Summary of the invention

At in the prior art to the less-than-ideal defective of newspaper layout title matching effect, the purpose of this invention is to provide and a kind of newspaper layout is carried out the title method related with text logic connection, this method can be carried out structure of an article extraction to newspaper layout, can improve the title matching effect greatly.

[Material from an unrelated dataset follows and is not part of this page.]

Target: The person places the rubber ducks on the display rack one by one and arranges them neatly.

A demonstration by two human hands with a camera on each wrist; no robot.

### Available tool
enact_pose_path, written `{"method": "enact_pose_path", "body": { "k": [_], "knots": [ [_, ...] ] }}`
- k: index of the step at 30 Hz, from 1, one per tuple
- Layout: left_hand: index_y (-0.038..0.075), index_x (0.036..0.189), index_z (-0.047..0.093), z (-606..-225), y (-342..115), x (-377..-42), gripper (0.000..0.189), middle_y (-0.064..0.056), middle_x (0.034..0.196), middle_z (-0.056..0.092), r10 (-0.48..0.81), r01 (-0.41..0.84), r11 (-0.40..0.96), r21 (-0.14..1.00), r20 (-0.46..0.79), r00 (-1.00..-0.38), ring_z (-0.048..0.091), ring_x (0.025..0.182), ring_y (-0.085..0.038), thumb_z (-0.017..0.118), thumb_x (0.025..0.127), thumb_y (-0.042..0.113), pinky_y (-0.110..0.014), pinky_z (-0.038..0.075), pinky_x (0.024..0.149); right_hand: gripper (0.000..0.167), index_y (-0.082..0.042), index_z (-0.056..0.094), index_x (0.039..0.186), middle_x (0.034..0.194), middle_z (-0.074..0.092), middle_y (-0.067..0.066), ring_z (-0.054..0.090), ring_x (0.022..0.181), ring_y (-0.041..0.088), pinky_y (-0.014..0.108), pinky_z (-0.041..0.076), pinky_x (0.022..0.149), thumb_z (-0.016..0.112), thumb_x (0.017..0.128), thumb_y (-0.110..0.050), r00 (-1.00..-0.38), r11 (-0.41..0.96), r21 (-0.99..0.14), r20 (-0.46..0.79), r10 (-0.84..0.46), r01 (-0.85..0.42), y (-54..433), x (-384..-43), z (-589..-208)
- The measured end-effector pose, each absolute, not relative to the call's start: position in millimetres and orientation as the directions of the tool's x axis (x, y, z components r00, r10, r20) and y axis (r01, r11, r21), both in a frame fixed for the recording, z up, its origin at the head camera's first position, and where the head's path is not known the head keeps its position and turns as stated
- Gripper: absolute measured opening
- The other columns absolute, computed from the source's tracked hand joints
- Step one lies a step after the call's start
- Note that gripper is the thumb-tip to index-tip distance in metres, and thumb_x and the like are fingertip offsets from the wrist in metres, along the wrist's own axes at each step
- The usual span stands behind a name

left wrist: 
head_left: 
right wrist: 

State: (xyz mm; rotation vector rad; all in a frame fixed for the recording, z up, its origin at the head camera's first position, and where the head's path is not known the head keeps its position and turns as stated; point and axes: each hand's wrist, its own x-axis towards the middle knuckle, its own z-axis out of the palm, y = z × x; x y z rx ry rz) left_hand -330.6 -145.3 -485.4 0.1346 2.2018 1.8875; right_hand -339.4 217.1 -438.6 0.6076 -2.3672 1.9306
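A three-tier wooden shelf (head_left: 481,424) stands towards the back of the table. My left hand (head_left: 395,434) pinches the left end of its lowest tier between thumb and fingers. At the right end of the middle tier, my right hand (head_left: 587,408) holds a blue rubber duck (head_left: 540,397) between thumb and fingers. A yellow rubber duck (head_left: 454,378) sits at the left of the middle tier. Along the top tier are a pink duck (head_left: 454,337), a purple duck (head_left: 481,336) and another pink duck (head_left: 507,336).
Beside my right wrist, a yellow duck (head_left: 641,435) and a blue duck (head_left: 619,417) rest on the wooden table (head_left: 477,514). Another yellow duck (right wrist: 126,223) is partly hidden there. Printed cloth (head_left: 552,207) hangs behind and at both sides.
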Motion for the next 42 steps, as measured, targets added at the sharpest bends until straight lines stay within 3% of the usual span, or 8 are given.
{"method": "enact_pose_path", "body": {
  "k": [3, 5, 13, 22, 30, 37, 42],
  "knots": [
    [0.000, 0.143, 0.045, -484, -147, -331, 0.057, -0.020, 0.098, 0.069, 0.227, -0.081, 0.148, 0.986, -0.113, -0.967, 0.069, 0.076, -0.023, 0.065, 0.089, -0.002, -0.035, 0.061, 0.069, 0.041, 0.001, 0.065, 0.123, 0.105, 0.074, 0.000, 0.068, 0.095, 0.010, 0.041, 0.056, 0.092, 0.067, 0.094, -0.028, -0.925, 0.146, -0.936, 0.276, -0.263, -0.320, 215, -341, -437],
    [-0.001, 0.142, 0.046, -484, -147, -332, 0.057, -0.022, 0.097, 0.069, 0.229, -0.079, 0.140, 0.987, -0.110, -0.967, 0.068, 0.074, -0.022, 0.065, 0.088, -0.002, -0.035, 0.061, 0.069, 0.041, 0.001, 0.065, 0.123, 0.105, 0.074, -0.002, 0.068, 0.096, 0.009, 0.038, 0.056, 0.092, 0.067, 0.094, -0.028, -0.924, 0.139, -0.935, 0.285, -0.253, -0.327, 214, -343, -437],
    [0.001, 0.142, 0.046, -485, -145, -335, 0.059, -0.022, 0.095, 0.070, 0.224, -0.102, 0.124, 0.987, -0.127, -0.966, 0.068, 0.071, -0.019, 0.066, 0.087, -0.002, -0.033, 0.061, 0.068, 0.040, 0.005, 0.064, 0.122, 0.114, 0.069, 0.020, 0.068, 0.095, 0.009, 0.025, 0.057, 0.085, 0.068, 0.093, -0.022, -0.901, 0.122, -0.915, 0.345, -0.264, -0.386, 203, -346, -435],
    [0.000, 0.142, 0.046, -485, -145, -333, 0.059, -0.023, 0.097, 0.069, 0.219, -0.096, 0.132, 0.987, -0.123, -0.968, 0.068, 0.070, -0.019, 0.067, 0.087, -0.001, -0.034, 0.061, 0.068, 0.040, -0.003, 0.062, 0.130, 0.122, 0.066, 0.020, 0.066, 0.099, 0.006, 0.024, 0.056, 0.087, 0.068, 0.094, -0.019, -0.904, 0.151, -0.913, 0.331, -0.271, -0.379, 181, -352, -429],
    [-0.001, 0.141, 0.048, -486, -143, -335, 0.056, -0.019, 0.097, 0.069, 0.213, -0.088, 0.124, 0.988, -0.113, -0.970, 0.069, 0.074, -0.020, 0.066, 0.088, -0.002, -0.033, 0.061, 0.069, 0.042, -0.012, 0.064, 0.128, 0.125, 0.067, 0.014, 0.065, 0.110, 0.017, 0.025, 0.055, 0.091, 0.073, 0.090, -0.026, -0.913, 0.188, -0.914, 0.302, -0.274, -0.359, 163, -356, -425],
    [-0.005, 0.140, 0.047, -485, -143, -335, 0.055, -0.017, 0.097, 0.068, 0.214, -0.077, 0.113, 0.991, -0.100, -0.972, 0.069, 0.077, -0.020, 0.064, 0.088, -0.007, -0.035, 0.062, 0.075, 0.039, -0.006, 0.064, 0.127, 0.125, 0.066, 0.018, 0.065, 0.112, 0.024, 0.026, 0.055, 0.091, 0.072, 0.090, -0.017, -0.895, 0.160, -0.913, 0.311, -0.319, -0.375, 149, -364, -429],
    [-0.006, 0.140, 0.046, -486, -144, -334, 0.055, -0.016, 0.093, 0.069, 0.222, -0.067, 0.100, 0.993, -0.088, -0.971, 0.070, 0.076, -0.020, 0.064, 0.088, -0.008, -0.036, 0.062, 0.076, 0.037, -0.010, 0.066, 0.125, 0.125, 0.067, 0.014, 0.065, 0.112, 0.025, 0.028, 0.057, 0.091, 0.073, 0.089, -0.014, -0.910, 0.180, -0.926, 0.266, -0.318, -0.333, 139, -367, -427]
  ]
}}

For reaching above purpose, the technical solution used in the present invention is: a kind of newspaper layout is carried out the title method related with text logic connection, may further comprise the steps:

(1) reads in newspaper document after the printed page analysis, each literal piece is categorized as text literal piece and non-text literal piece by line number amount in font style and the piece, text literal piece is divided into independently chapter zone of a plurality of contents by reading order and piece pattern;

(2) set up the weighting bipartite graph, two vertex sets of bipartite graph comprise all non-text literal piece and chapter zone respectively, and the limit of bipartite graph is corresponding in the neighbouring relations of space of a whole page two-dimensional space with non-text literal piece and chapter zone;

(3) weights on bipartite graph limit adopt natural language processing technique, determine by the non-text literal piece content of summit correspondence and the semanteme of chapter area contents, method is that to utilize title be the characteristics of article content theme summary, literal in the text literal piece is carried out obtaining word set a after the lexical analysis, total m different speech, and calculate the dispersion degree of each speech among the word set a and degree of finger altogether, dispersion degree is with the distance expression between the last sentence that occurs and occur for the first time in the chapter text of this speech, and degree of finger is represented with the number of times that this speech occurs in chapter altogether; Equally the literal in the non-text literal piece is carried out lexical analysis and obtain word set b, total n different speech, and calculate the relative dispersion degree of each speech in the chapter text and relative degree of finger altogether among the word set b, dispersion degree is with the distance expression between the last sentence that occurs and occur for the first time in the chapter text of this speech relatively, and degree of finger is represented with the number of times that this speech occurs in chapter relatively altogether; Before among the word set a n maximum dispersion degree and as the total points divergence of word set a, before among the word set a n maximum altogether degree of finger and as the degree of finger altogether of word set a, all relative dispersion degree and total relative dispersion degree among the word set b as word set b, all degree of finger relatively altogether and always relative degree of finger altogether among the word set b as word set b.The total relatively dispersion degree of the calculating of dispersion coefficient by word set b obtains divided by the total points divergence of word set a, and the total relatively altogether degree of referring to of the calculating that refers to coefficient altogether by word set b obtains divided by the degree of finger altogether of word set a; Title is to the speech coverage of chapter text, represents divided by the number of all speech of word set b with the number that the speech of word set b occurs in the chapter text.Dispersion coefficient, refer to that the linear weighted function of coefficient and speech coverage is the weights on limit altogether;

(4) utilize Ku En-Man Kele (Kuhn-Munkres) algorithm to carry out Optimum Matching to the weighting bipartite graph, the non-text literal piece content of the saturated vertex correspondence in the non-text literal of the Optimum Matching result piece vertex set promptly is a title, and what saturated vertex correspondence in another chapter zone vertex set that the limit links to each other was arranged with it is exactly the text chapter of this title institute logic association, and the two is respectively as title in the XML structure of an article and the output of text item.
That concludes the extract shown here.